■ **PROMPT**
No pictures go into the copy. Write out every line below exactly.

■ **INFORMATION SUPPLIED**
────────────────────────────────────────

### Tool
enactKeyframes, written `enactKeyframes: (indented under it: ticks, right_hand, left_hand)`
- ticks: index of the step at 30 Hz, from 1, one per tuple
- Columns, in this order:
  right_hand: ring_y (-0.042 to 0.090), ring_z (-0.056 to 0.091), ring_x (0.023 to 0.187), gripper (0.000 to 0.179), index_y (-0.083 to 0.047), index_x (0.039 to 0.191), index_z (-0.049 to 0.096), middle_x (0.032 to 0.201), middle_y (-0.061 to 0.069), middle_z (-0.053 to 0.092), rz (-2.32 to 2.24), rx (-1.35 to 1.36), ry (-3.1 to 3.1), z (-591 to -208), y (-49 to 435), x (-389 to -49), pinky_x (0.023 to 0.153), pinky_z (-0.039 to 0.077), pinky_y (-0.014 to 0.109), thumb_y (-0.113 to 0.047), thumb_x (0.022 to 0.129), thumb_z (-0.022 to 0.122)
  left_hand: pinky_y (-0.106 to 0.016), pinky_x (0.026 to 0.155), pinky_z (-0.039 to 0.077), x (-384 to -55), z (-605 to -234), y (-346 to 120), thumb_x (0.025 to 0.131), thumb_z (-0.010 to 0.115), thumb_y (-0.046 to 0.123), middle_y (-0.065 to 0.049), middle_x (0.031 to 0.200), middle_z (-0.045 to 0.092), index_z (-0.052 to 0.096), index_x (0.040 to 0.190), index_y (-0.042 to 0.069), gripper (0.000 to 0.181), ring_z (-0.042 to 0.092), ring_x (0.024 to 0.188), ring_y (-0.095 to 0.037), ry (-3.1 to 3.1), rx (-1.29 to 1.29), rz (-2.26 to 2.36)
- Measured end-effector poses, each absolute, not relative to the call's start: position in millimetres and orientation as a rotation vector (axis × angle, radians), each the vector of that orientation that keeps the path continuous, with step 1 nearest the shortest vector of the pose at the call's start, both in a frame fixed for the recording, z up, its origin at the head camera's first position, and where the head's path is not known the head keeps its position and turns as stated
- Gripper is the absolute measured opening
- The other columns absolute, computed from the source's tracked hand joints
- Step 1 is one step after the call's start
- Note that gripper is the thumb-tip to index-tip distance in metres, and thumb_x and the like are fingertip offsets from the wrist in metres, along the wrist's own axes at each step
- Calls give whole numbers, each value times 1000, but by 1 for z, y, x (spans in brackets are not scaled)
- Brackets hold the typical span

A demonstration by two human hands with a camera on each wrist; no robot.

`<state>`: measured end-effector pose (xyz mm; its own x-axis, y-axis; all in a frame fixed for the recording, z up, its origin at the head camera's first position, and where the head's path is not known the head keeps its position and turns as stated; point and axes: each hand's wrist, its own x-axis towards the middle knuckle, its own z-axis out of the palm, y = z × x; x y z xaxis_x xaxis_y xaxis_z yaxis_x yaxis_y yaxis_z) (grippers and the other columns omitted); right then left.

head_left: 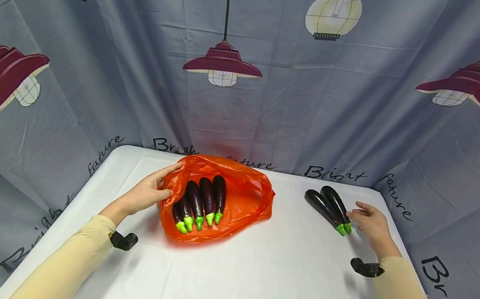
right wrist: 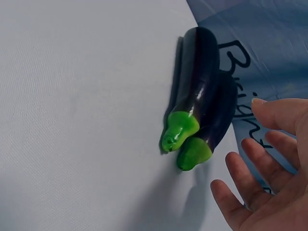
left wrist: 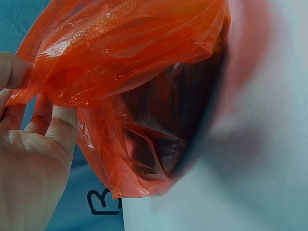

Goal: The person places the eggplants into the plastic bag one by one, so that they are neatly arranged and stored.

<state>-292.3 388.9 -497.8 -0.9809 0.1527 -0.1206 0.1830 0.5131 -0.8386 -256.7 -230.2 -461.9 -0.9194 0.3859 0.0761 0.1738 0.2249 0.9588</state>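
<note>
Partly hidden eggplants [head_left: 195, 204] inside orange bag [head_left: 252, 202], left fingers [head_left: 168, 170] pinching its rim, right fingers [right wrist: 265, 166] spread

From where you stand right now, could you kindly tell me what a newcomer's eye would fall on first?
Probably the bright orange bag, left of centre on the white table, with five dark eggplants inside and the left grip holding its left edge. Next, perhaps, the loose pair of eggplants at the table's right, near the right grip. Dark red lamps on the grey-blue curtain behind also stand out.
</note>
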Motion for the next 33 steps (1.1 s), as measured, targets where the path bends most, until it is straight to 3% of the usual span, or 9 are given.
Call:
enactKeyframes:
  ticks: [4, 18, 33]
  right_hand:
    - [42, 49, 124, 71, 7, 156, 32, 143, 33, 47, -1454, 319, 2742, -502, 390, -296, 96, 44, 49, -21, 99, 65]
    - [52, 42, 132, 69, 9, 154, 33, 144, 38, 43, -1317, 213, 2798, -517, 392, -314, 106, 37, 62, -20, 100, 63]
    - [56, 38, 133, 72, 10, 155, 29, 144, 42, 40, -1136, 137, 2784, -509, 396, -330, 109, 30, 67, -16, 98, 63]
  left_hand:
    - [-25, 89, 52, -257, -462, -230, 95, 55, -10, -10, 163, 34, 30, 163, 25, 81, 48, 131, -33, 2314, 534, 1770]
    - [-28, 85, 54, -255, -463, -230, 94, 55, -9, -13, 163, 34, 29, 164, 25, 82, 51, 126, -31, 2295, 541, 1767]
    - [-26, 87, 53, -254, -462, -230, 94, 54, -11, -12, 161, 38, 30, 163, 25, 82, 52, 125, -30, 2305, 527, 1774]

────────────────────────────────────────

■ **YOUR SOLUTION**
### Tool
enactKeyframes, written `enactKeyframes: (indented under it: ticks, right_hand, left_hand)`
- ticks: index of the step at 30 Hz, from 1, one per tuple
- Columns, in this order:
  right_hand: ring_y (-0.042 to 0.090), ring_z (-0.056 to 0.091), ring_x (0.023 to 0.187), gripper (0.000 to 0.179), index_y (-0.083 to 0.047), index_x (0.039 to 0.191), index_z (-0.049 to 0.096), middle_x (0.032 to 0.201), middle_y (-0.061 to 0.069), middle_z (-0.053 to 0.092), rz (-2.32 to 2.24), rx (-1.35 to 1.36), ry (-3.1 to 3.1), z (-591 to -208), y (-49 to 435), x (-389 to -49), pinky_x (0.023 to 0.153), pinky_z (-0.039 to 0.077), pinky_y (-0.014 to 0.109), thumb_y (-0.113 to 0.047), thumb_x (0.022 to 0.129), thumb_z (-0.022 to 0.122)
  left_hand: pinky_y (-0.106 to 0.016), pinky_x (0.026 to 0.155), pinky_z (-0.039 to 0.077), x (-384 to -55), z (-605 to -234), y (-346 to 120), thumb_x (0.025 to 0.131), thumb_z (-0.010 to 0.115), thumb_y (-0.046 to 0.123), middle_y (-0.065 to 0.049), middle_x (0.031 to 0.200), middle_z (-0.045 to 0.092), index_z (-0.052 to 0.096), index_x (0.040 to 0.190), index_y (-0.042 to 0.069), gripper (0.000 to 0.181), ring_z (-0.042 to 0.092), ring_x (0.024 to 0.188), ring_y (-0.095 to 0.037), ry (-3.1 to 3.1), rx (-1.29 to 1.29), rz (-2.26 to 2.36)
- Measured end-effector poses, each absolute, not relative to the call's start: position in millimetres and orientation as a rotation vector (axis × angle, radians), each the vector of that orientation that keeps the path continuous, with step 1 nearest the shortest vector of the pose at the call's start, both in a frame fixed for the recording, z up, its origin at the head camera's first position, and where the head's path is not known the head keeps its position and turns as stated
- Gripper is the absolute measured opening
- The other columns absolute, computed from the source's tracked hand joints
- Step 1 is one step after the call's start
- Note that gripper is the thumb-tip to index-tip distance in metres, and thumb_x and the like are fingertip offsets from the wrist in metres, along the wrist's own axes at each step
- Calls give whole numbers, each value times 1000, but by 1 for z, y, x (spans in brackets are not scaled)
- Brackets hold the typical span

A demonstration by two human hands with a camera on each wrist; no robot.

`<state>`: measured end-effector pose (xyz mm; its own x-axis, y-axis; all in a frame fixed for the recording, z up, its origin at the head camera's first position, and where the head's path is not known the head keeps its position and turns as stated; point and axes: each hand's wrist, its own x-axis towards the middle knuckle, its own z-axis out of the palm, y = z × x; x y z xaxis_x xaxis_y xaxis_z yaxis_x yaxis_y yaxis_z) (grippers and the other columns omitted); right then left.

head_left: 
right wrist: 
left wrist: 

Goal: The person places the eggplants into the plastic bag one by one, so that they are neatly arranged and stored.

<state>-292.3 388.9 -497.8 -0.9809 0.1527 -0.1206 0.1830 0.5131 -0.8386 -256.7 -230.2 -461.9 -0.9194 0.3859 0.0761 0.1738 0.2249 0.9588</state>
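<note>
Partly hidden eggplants [head_left: 195, 204] inside orange bag [head_left: 252, 202], left fingers [head_left: 168, 170] pinching its rim, right fingers [right wrist: 265, 166] spread

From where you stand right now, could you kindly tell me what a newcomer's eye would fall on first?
Probably the bright orange bag, left of centre on the white table, with five dark eggplants inside and the left grip holding its left edge. Next, perhaps, the loose pair of eggplants at the table's right, near the right grip. Dark red lamps on the grey-blue curtain behind also stand out.
</note>
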Motion for the next 33 steps (1.1 s), as measured, targets where the path bends most, until it is straight to 3% of the usual span, or 9 are given.
Call:
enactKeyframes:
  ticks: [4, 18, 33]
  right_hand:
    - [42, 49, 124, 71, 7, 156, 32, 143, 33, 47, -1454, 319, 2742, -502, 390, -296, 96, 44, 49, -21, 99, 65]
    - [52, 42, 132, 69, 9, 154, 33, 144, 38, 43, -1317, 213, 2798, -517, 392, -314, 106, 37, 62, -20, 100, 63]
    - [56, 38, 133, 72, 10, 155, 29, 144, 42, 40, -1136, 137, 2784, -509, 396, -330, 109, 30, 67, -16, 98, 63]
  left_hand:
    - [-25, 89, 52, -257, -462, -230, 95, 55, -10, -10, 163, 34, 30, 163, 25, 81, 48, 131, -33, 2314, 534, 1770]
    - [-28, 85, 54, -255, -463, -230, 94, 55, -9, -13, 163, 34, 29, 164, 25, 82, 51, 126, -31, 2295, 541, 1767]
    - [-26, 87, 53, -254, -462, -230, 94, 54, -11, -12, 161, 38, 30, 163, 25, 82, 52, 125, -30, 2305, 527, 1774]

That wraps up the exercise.